In this paper, we present our classification approach aimed at identifying three levels of poverty risk, considering the following key issues:

Pre-process the collected data to ensure data quality and remove noise from the features used to feed ML algorithms;

Apply a procedure to automatically assign labels to the collected data, starting from preliminary information acquired from domain experts and taking into account the multifaceted aspects of poverty;

Identify which are the features that are mostly relevant to predict poverty risk;

Apply different supervised Machine Learning models on a set of aggregated features selected from the relevant ones;

Identify the variables that are mainly responsible for predicting poverty in the elderly population, thereby directing the efforts of policymakers and municipalities to prevent and effectively address it.

The paper is organised as follows. A preliminary analysis of the state of the art is reported in Section 2, considering the role of AI in predicting multidimensional poverty. Subsection 3.1 presents the AMPEL dataset and its sources. In Subsection 3.2, the proposed framework for the analysis is described, with a particular emphasis on data pre-processing and data labelling (Subsections 3.3 and 3.4), on the feature relevance analysis (Subsection 3.5), and on different classification strategies (Subsection 4).
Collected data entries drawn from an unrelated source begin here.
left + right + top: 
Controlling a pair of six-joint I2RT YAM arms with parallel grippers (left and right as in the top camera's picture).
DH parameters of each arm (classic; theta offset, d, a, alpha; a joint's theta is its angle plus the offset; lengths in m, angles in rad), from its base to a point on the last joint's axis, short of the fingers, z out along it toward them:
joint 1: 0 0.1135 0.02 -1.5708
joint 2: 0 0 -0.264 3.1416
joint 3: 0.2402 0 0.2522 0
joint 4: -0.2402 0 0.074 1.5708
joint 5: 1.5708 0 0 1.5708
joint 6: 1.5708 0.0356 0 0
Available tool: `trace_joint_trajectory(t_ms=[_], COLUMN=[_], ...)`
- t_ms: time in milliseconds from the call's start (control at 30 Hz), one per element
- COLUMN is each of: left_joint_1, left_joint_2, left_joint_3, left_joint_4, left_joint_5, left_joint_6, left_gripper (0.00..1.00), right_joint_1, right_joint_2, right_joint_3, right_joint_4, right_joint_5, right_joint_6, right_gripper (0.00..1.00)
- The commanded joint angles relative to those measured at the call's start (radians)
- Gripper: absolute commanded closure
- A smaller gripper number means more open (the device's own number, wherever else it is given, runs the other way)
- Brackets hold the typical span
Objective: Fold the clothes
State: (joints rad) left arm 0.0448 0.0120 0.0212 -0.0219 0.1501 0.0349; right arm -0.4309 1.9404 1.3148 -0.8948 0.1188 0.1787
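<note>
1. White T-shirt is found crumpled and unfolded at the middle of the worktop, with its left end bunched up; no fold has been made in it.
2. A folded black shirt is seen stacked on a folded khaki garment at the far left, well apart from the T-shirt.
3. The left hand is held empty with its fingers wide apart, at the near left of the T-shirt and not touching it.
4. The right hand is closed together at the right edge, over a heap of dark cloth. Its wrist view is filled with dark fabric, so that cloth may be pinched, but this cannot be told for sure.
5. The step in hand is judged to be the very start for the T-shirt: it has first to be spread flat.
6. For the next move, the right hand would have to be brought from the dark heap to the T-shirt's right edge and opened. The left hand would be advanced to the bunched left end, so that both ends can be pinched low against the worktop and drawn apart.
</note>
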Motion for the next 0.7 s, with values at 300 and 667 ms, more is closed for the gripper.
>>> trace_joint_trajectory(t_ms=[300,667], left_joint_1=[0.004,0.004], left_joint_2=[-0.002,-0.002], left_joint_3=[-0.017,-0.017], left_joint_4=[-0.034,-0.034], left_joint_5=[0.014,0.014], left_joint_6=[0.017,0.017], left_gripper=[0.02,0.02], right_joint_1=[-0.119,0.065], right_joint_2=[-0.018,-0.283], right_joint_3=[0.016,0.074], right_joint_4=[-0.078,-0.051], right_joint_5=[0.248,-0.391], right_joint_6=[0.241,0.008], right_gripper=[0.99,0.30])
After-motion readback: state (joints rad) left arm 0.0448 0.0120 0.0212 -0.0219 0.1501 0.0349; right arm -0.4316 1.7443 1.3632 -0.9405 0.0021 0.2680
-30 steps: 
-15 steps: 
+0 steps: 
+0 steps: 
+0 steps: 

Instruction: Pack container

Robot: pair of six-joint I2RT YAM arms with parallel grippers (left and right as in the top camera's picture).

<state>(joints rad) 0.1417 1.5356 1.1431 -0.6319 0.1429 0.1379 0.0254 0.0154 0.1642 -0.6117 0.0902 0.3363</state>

In Section 5, a brief description of the data visualisation dashboard that has been implemented is reported. Eventually, we conclude this paper by discussing the advantages and limits of our work in Section 6 and drawing the future research directions in Section 7.

2 State of the art

Despite poverty being a well-recognised issue, the use of AI models for predicting poverty remains relatively recent, with notable developments observed since 2016 [11, 26], and experiencing a considerable acceleration starting from 2021. Literature reviews or surveys systematically evaluating the contribution of AI within this field are scarce [25, 44]. Particularly, the contribution of AI models has become increasingly significant in recent years, in conjunction with a shift in perspective on poverty, which has progressively been acknowledged as a multidimensional issue intricately tied to various facets and unique characteristics of the targeted population, including factors such as age and geographic location. Multidimensional measures of deprivation include diverse indicators fitting into a synthetic scale [12, 14], which is deemed to reflect basic living standards and the inability to meet the minimum acceptable way of life in one?s own society. Several methodologies for assessing poverty from a multidimensional perspective exist, including those aiming to aggregate data from different sources, and statistical approaches, i.e., principal component analysis, or cluster analysis [4], which are considered appropriate when they effectively capture the joint distribution of deprivations, identify those experiencing poverty, and yield a single cardinal figure for evaluating poverty levels.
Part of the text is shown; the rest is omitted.